Data extracted from a collection
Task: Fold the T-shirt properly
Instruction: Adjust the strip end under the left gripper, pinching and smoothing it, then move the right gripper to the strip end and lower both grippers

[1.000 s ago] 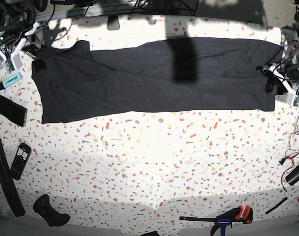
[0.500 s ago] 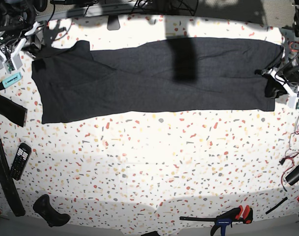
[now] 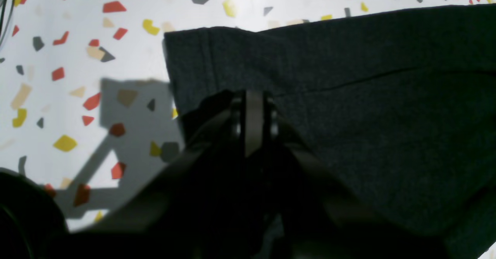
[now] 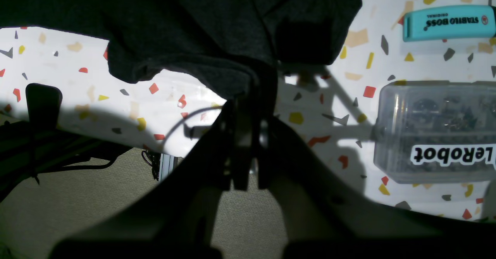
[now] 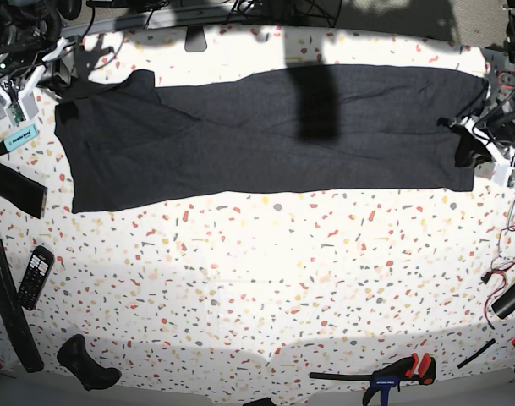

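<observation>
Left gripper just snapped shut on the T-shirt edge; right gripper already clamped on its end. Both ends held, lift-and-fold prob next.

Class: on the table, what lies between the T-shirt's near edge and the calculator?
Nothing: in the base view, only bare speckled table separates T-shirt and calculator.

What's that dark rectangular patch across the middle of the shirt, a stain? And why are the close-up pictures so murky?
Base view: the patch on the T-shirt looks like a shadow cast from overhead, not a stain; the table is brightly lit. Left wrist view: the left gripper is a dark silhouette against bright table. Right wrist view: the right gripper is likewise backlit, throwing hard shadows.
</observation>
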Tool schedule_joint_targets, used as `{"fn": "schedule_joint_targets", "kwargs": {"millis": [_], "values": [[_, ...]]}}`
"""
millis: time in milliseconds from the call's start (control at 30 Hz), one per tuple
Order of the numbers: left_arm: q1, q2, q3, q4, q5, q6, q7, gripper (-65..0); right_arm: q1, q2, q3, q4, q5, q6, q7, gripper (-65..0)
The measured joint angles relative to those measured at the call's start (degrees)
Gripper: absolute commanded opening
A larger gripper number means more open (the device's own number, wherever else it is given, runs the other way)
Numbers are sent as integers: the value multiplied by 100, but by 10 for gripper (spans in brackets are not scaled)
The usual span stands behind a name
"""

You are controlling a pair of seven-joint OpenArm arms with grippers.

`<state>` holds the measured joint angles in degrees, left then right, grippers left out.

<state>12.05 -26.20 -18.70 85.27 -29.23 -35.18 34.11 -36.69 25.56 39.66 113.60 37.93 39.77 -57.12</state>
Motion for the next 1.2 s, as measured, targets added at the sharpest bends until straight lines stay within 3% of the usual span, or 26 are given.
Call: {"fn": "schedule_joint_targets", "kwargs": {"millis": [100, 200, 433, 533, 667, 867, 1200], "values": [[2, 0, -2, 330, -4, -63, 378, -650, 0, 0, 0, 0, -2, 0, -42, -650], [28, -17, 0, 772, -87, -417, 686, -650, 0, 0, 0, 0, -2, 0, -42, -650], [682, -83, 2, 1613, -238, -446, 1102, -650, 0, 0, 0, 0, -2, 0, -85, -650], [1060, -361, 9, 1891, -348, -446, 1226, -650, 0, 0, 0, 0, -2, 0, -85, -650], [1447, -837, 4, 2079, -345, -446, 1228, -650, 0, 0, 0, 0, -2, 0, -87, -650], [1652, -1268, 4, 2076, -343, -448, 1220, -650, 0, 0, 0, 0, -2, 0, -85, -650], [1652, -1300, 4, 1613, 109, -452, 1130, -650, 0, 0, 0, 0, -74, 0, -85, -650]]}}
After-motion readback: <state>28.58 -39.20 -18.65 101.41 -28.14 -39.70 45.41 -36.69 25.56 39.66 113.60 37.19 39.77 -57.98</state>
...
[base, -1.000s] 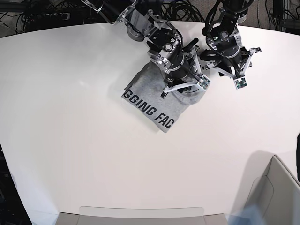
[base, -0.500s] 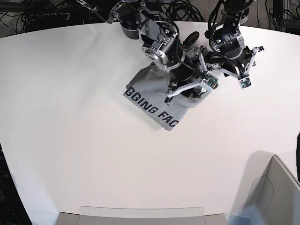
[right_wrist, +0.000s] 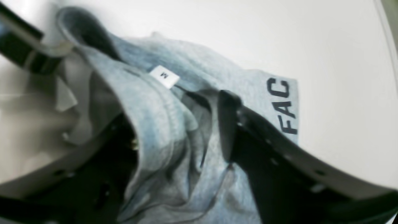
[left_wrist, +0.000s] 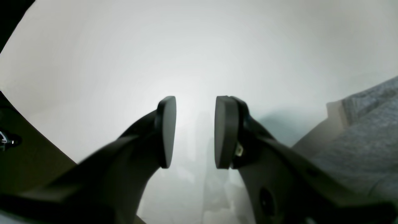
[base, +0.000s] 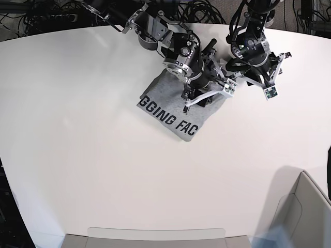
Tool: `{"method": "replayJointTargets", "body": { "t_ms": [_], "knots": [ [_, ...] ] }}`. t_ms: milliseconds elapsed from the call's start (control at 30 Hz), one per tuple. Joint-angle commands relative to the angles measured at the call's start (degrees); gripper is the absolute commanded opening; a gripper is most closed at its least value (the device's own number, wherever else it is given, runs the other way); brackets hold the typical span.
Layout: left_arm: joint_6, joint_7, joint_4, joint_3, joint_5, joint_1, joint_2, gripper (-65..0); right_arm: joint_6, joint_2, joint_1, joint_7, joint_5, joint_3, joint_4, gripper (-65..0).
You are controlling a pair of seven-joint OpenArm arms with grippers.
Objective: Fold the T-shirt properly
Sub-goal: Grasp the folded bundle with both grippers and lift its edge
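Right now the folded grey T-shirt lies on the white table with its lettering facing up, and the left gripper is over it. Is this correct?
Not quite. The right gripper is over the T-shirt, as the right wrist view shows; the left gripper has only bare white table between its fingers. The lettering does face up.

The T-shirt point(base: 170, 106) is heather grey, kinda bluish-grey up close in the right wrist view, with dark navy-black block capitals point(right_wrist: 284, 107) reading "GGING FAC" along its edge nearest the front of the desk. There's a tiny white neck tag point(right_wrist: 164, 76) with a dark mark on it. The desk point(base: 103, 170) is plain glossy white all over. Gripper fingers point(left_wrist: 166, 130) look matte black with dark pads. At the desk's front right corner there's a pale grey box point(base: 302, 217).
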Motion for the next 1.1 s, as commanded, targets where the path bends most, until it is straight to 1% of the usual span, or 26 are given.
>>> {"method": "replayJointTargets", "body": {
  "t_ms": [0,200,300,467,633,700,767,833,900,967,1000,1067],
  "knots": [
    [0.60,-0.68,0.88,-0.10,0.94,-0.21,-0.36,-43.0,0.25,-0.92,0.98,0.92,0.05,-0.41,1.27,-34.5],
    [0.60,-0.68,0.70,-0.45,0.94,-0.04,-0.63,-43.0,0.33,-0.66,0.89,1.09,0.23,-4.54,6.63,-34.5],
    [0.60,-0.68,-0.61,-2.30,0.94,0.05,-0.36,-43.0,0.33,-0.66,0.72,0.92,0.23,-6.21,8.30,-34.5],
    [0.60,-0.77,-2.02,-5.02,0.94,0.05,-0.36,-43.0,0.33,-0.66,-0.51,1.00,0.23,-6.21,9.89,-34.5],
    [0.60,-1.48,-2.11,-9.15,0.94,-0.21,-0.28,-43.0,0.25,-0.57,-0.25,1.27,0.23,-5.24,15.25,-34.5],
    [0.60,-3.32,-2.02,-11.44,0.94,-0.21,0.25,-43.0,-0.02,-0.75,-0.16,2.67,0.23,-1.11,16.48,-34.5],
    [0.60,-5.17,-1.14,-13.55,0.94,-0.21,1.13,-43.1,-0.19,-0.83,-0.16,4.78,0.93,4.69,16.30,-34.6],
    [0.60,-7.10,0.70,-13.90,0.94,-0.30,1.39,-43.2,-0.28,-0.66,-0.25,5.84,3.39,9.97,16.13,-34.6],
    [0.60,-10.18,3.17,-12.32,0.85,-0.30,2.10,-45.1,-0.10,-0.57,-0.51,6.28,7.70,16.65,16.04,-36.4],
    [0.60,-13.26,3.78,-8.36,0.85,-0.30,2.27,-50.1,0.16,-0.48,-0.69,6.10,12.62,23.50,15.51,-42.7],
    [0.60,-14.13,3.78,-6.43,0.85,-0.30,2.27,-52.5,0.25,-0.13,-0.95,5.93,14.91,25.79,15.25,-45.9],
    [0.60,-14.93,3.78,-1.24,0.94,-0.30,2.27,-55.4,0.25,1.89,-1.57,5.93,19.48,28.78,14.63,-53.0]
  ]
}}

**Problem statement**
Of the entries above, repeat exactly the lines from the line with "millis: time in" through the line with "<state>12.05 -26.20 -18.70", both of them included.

**Solution for this problem**
millis: time in milliseconds from the call's start (control at 30 Hz), one per tuple
Order of the numbers: left_arm: q1, q2, q3, q4, q5, q6, q7, gripper (-65..0); right_arm: q1, q2, q3, q4, q5, q6, q7, gripper (-65..0)
The measured joint angles relative to those measured at the call's start (degrees)
Gripper: absolute commanded opening
A larger gripper number means more open (the device's own number, wherever else it is given, runs the other way)
Numbers are sent as integers: the value multiplied by 100, but by 10 for gripper (spans in brackets are not scaled)
The usual span stands behind a name
"""

You are controlling a pair of seven-joint OpenArm arms with grippers.

`<state>` holds the measured joint angles in degrees, left then right, grippers left out.

<state>12.05 -26.20 -18.70 85.27 -29.23 -35.18 34.11 -36.69 25.56 39.66 113.60 37.93 39.77 -57.12</state>

The exercise is complete with this answer.